In ancient days named Edintona, then Eddintone. The village lay within the Anglo-Saxon administrative division of Wallington hundred. Addington is thought to be named after Edda, a Saxon. In the Domesday Book, two manors are mentioned, linked with the names Godric and Osward.
Addington Place, later known as Addington Farm and now called Addington Palace, dominates the village above the church of St Mary the Blessed Virgin Church and The Cricketers pub. The manor house was situated behind the church and was the residence of the Leigh family. From this Leigh family, Patricia Knatchbull, 2nd Countess Mountbatten of Burma is believed to be descended. There is an oft repeated, but false account of a royal hunting lodge, "where King Henry VIII supposedly wooed Anne Boleyn, whose family owned nearby Wickham Court" by West Wickham Parish Church. However, the Anne Boleyn of Wickham Court was the aunt of Queen Anne.

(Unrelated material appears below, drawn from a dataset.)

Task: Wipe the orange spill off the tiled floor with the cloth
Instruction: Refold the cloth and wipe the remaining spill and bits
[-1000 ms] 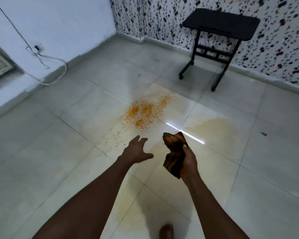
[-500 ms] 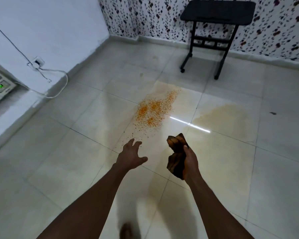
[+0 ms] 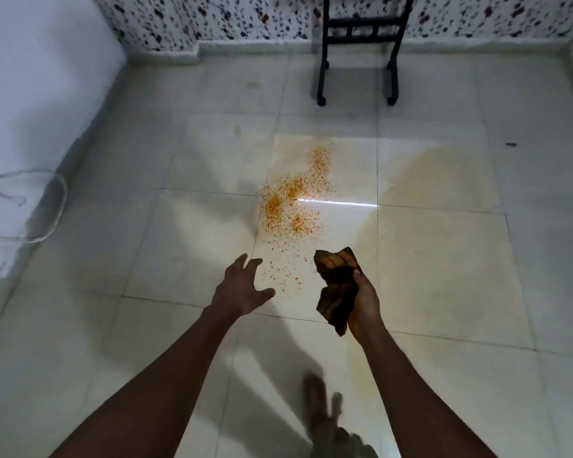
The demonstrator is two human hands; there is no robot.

The Palladian mansion was built in the mid-18th century by Barlow Trecothick, from Boston, Massachusetts in the United States, who returned to England and became an MP and Lord Mayor of the City of London in 1770. After his death without heirs, his nephew James Ivers (later Trecothick), also of Boston, continued his uncle's work and had the grounds laid out by Lancelot Brown. The estate was sold and eventually, as Croydon Palace became too inconvenient and unsanitary, the Addington house and part of the estate was bought for the Archbishops of Canterbury as a country residence. The last Archbishop to use it was Archbishop Benson.